Called back to Rome, Gregory, although living in a monastery, was a close collaborator of Pope Pelagius II, and when the Pope died, the victim of a plague epidemic, Gregory was acclaimed by all as his Successor. He sought in every way to escape this appointment but in the end was obliged to yield. He left the cloister reluctantly and dedicated himself to the community, aware of doing his duty and being a simple and poor “servant of the servants of God”. “He is not really humble,” he wrote, “who understands that he must be a leader of others by decree of the divine will and yet disdains this pre-eminence. If, on the contrary, he submits to divine dispositions and does not have the vice of obstinacy and is prepared to benefit others with those gifts when the highest dignity of governing souls is imposed on him, he must flee from it with his heart, but against his will, he must obey” (Pastoral Rule, I, 6). It is like a dialogue that the Pope has with himself at that time. With prophetic foresight, Gregory intuited that a new civilization was being born from the encounter of the Roman legacy with so-called “barbarian” peoples, thanks to the cohesive power and moral elevation of Christianity. Monasticism was proving to be a treasure not only for the Church but for the whole of society.

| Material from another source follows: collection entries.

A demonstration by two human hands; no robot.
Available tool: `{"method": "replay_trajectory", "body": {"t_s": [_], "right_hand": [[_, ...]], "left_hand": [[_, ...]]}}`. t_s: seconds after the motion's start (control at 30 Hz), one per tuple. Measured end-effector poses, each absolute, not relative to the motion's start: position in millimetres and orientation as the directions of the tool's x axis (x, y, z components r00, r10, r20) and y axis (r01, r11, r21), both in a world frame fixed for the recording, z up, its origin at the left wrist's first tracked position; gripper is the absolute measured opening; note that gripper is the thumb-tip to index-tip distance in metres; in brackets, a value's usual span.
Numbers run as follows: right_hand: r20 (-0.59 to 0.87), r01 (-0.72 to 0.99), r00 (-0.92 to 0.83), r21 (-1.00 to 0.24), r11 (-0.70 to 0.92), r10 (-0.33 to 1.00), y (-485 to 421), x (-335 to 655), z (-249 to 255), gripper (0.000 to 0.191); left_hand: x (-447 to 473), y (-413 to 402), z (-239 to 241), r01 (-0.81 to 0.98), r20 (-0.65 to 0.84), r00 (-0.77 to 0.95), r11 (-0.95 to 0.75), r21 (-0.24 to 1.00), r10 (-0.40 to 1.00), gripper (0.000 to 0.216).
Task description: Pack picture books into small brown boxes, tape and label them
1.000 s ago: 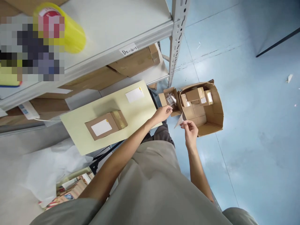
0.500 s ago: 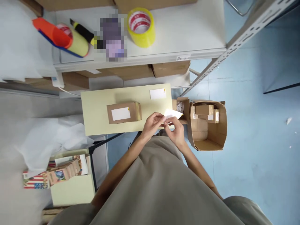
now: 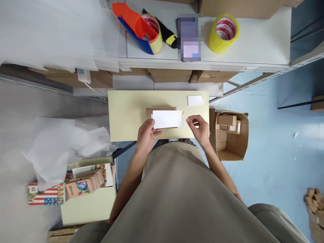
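A white label (image 3: pixel 167 119) with a small yellow mark at its right end is pinched at its left end by my left hand (image 3: pixel 146 133). It hangs over a brown cardboard box (image 3: pixel 162 109) on the pale yellow table (image 3: pixel 126 111) and covers most of the box top. Just off the label's right end, my right hand (image 3: pixel 199 130) has thumb and fingertips drawn together; whether anything thin is between them I cannot make out. Another white label (image 3: pixel 195 100) lies on the table at the back right.
A shelf behind the table carries an orange-and-blue tape dispenser (image 3: pixel 138 27), a black-and-yellow cutter (image 3: pixel 167 35), a blurred phone (image 3: pixel 189 38) and a yellow tape roll (image 3: pixel 222 33). An open carton (image 3: pixel 231 152) with small boxes stands right. Books (image 3: pixel 83 185) sit at lower left.
The view has shifted, so the table and shelf appear farther right. The label has moved left over the box, held flat by my left hand; my right hand has come away from it.
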State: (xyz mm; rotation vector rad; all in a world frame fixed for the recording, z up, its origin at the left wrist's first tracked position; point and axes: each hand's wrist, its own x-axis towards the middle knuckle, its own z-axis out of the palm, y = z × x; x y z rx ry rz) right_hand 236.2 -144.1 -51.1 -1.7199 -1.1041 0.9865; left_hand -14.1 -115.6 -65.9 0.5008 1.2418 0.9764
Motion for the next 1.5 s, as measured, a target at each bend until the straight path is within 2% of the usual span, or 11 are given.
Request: {"method": "replay_trajectory", "body": {"t_s": [0.13, 0.3, 0.57, 0.83, 1.23, 1.37, 1.5], "right_hand": [[-0.272, 0.242, 0.298, -0.906, -0.348, 0.915, -140.2, 195.2, -52.4, 0.041], [-0.337, 0.172, 0.336, -0.896, -0.409, 0.879, -144.4, 154.9, -56.1, 0.041], [-0.36, 0.104, 0.353, -0.902, -0.419, 0.863, -149.8, 135.8, -57.3, 0.033], [-0.407, 0.019, 0.313, -0.9, -0.435, 0.858, -151.3, 149.8, -56.7, 0.04], [-0.431, 0.151, 0.132, -0.881, -0.448, 0.892, -141.9, 176.7, -76.8, 0.041], [-0.453, 0.194, 0.087, -0.866, -0.461, 0.887, -146.4, 184.3, -91.2, 0.038], [-0.5, 0.223, 0.089, -0.833, -0.506, 0.861, -153.6, 192.2, -112.9, 0.042]], "left_hand": [[-65.5, -100.8, -64.5, -0.405, -0.564, 0.057, 0.535, 0.741, 0.824, 0.049], [-95.8, -79.8, -69.0, -0.379, -0.567, 0.169, 0.584, 0.718, 0.806, 0.047], [-101.6, -70.9, -71.3, -0.31, -0.562, 0.265, 0.621, 0.72, 0.784, 0.045], [-90.7, -85.1, -75.2, -0.352, -0.586, 0.183, 0.609, 0.71, 0.789, 0.044], [-57.9, -124.1, -105.0, -0.393, -0.65, -0.001, 0.598, 0.699, 0.76, 0.049], [-48.4, -140.8, -123.9, -0.355, -0.695, -0.08, 0.631, 0.69, 0.715, 0.052], [-44.7, -153.8, -141.5, -0.249, -0.694, -0.142, 0.653, 0.716, 0.706, 0.052]]}}
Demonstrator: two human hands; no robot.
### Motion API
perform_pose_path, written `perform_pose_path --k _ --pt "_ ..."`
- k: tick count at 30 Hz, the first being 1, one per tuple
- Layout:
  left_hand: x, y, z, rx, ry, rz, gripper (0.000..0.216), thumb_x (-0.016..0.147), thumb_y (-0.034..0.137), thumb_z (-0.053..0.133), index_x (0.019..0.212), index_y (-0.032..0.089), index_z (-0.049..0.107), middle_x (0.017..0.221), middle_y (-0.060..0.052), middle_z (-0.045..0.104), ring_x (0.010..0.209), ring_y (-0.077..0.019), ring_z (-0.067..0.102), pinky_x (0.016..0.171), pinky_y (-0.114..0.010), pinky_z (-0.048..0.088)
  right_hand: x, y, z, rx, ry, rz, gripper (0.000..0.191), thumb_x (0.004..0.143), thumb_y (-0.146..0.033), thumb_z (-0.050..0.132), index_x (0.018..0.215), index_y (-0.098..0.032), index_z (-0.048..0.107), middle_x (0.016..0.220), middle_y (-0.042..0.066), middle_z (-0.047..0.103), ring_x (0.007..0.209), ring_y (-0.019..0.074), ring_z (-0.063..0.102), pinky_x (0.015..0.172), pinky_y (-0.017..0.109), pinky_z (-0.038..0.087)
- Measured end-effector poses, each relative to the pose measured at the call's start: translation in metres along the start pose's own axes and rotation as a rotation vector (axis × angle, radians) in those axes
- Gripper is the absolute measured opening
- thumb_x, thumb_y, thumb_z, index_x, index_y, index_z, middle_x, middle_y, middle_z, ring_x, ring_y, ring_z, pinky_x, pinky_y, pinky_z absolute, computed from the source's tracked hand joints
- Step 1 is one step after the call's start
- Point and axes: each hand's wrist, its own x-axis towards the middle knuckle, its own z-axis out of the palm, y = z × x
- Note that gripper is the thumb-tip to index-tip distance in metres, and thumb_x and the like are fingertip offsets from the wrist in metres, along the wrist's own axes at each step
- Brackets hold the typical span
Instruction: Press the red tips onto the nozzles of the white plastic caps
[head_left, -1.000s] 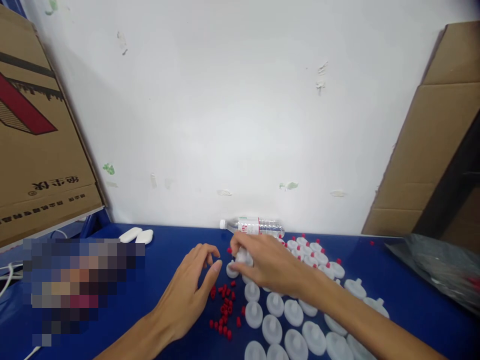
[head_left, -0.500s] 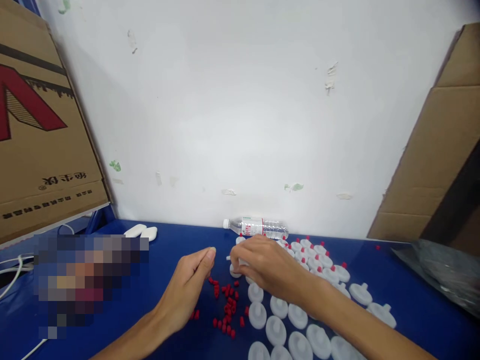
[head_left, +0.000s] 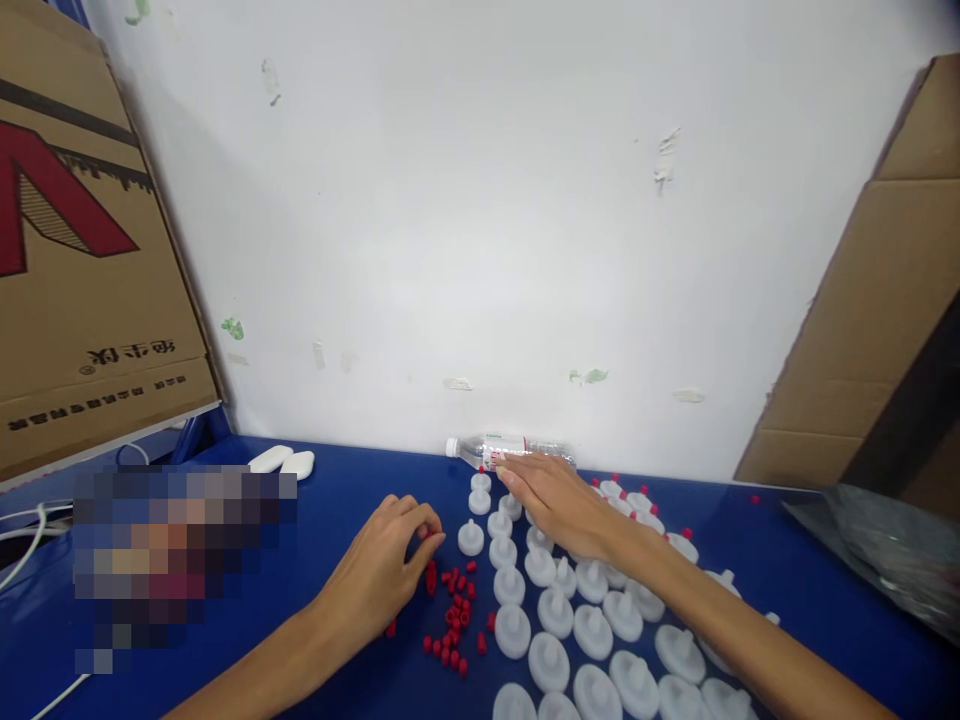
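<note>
My left hand (head_left: 394,550) is closed in a pinch at the left edge of a loose pile of small red caps (head_left: 459,605). A bit of red cap (head_left: 425,532) shows between its thumb and forefinger. My right hand (head_left: 551,497) reaches palm down over the far rows of white round discs with short spouts, its fingers stretched out. What lies under its fingers is hidden. Bare-spouted discs (head_left: 551,660) stand in rows near me, and one disc (head_left: 471,537) sits closest to my left hand. Several discs (head_left: 646,512) beyond my right forearm wear red caps.
A clear plastic bottle (head_left: 480,450) lies along the wall behind my right hand. Two white rounded items (head_left: 298,465) rest at the left back, near a blurred patch. A grey plastic bag (head_left: 870,545) and cardboard (head_left: 840,330) are at right; a printed carton (head_left: 90,300) is at left.
My right hand has moved back and right from the nearer discs, and its fingers have straightened; the white disc it held is no longer visible in it. My left hand has turned into a pinch beside the caps.
</note>
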Motion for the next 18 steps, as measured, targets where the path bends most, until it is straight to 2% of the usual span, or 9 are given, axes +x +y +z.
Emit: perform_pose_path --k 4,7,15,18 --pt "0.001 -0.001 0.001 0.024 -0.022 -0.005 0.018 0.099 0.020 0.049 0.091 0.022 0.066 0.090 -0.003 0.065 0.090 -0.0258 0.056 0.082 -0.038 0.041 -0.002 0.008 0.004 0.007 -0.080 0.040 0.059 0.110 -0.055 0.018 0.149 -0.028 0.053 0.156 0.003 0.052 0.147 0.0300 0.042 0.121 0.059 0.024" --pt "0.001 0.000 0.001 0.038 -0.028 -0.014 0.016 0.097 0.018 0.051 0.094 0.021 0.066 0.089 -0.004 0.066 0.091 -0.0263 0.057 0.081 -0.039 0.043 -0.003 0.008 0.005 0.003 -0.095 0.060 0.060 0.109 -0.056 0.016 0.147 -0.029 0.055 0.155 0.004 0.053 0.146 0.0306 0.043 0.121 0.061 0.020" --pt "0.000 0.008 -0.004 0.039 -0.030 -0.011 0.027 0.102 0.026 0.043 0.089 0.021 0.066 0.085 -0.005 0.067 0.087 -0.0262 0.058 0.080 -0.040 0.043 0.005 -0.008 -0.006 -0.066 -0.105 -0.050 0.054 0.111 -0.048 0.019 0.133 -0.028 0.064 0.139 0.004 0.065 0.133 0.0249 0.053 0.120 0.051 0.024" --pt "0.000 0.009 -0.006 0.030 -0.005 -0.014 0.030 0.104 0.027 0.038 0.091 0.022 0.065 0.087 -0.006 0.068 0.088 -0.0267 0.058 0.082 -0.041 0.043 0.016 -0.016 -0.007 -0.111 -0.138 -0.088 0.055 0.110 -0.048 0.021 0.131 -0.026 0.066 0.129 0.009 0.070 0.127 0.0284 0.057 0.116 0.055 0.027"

With delicate health but strong moral character Saint Gregory the Great carried out intense pastoral and civil action. He left a vast collection of letters, wonderful homilies, a famous commentary on the Book of Job, and writings on the life of Saint Benedict, as well as numerous liturgical texts, famous for the reform of song that was called “Gregorian”, after him. However, his most famous work is certainly the Pastoral Rule, which had the same importance for the clergy as the Rule of Saint Benedict had for monks in the Middle Ages. The life of a pastor of souls must be a balanced synthesis of contemplation and action, inspired by the love “that rises wonderfully to high things when it is compassionately drawn to the low things of neighbors; and the more kindly it descends to the weak things of this world, the more vigorously it recurs to the things on high” (II, 5). In this ever timely teaching, the Fathers of the Second Vatican Council found inspiration to outline the image of today’s Pastor. Let us pray to the Virgin Mary that the example and teaching of Saint Gregory the Great may be followed by pastors of the Church and also by those in charge of civil institutions.
(3 September 2006)“
Dear friends, all these St. Gregory the Great did, despite of his poor health and the difficult political and social upheavals during his pontificate. Let us learn from his generous self-giving and service for God’s Church and all souls, especially those who are in need.